My doctor talked to us about both going fullterm and termination. He made it clear that he’ll take the best care of me and if we go fullterm we’d likely plan an induction or surgery date. He said most do have c-sections, but that normal labor isn’t ruled out completely yet. He said if we go fullterm he absolutely will be the one to deliver our baby and that if by chance I go into labor early that he will make sure they all know to track him down, even if he’s off, and that he’ll be there for us. Yes, amazing to say the least. Something tells me that as much as he’s moved us with his care for me through the past year that in turn we’ve likely moved him as well…and yes, it leaves me quite touched. We discussed the option of termination as well, and he reemphasized the 24 week cut off and that if that was what we wanted to do that he would like to know in the next week or two because of the measures he’d have to take on his part beyond just medical care. Right now I admit we are are much more optimistic, however, we have not made our final decision and likely won’t until after we’ve spoken directly with the neurosurgeon and also go through next week’s ultrasound.

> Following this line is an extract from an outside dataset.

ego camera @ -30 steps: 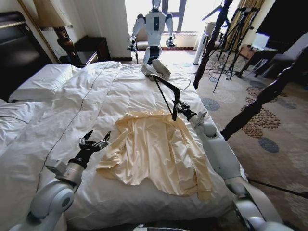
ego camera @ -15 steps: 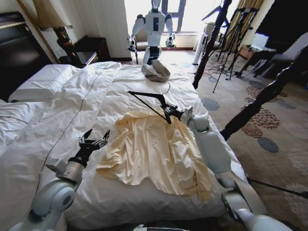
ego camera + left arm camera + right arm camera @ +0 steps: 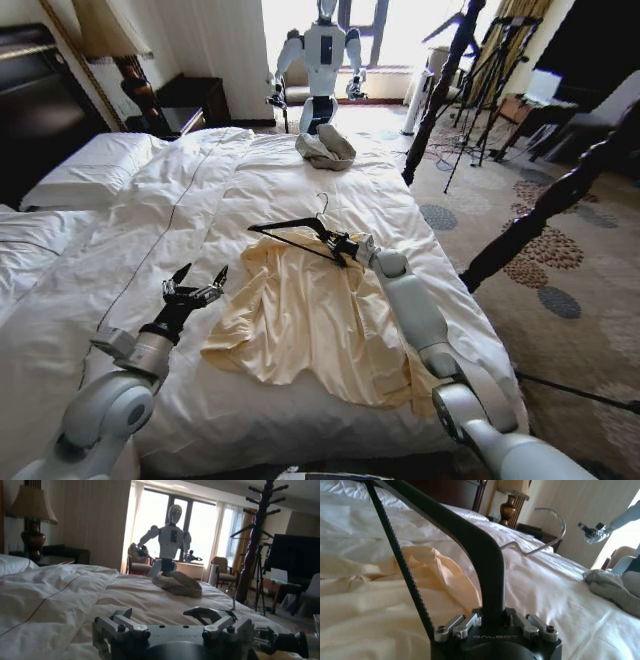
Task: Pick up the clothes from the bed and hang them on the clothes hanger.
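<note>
I have the right tool [image 3: 343, 246] clamped on one arm of the clothes hanger [image 3: 292, 231], the bar pinched between its pads in the right wrist view, hook [image 3: 547, 530] pointing away toward the far end of the bed [image 3: 130, 215]. In the head view the hanger lies low and nearly flat, just over the collar end of the clothes [image 3: 310, 315], at about 12 o'clock from the garment's middle.

The cream top is spread on the duvet with its long axis running from the collar, at 12 o'clock, down toward me at 6. My right arm reaches along the top's 3 o'clock edge.

The left tool [image 3: 192, 293] hovers over the duvet at 9 o'clock from the top, just beside its sleeve edge, fingers [image 3: 218, 277] spread and empty. By my reckoning it is the nearer one for lifting the fabric onto the hanger.
</note>
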`<state>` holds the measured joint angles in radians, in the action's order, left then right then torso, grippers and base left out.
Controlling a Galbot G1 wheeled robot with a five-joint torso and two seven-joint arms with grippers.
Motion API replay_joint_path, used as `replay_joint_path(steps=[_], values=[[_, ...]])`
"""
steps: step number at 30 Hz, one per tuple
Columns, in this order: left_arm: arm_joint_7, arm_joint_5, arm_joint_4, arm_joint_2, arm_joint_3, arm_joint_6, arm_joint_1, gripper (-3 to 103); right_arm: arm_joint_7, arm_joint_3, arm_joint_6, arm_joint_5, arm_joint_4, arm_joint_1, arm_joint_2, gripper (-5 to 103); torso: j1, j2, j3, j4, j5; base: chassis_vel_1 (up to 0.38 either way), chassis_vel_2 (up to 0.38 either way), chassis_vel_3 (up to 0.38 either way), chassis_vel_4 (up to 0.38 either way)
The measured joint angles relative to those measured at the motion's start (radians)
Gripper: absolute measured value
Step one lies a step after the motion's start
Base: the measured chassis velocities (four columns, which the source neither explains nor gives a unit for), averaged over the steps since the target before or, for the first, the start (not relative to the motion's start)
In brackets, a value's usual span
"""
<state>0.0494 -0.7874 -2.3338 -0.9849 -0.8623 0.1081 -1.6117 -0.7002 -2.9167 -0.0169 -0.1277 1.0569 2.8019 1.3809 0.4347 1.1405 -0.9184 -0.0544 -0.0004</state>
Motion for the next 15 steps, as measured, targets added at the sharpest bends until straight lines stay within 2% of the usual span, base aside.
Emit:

I have this feeling it may be best to have one more ultrasound to help the doctors really get the best look at the baby, who was definitely being stubborn today.
It was a little easier to breathe leaving the last doctor’s appointment. I admit I was anxious to go home to see my babies. Before heading home we picked the kids up and I was greeted by Hope with this note. Yes, my baby girl knows when my heart is heavy.
I thought I’d leave you all with two songs, of course it’s up to you if you choose to listen. I admit music has held me through the last three weeks and these two songs certainly have been among the ones helping me through these tough moments. The first song I hadn’t heard until yesterday when a friend emailed it to me saying it reminded her of me and what we were going through. Yes, it’s left me in tears.
And Let it be. Regardless of what we decide, somehow, someway I’ll find a way to “let it be”. There will be an answer…let it be.
Hopefully this update helps you all a bit. I know we have many of you out there praying…and well, there’s a power in prayer. I believe it. I know it may not “fix” what we’re up against but somehow, someway, it’ll help us make it through the moments we have ahead. Thank you all again for your support as we faces some of the most challenging moments of our life.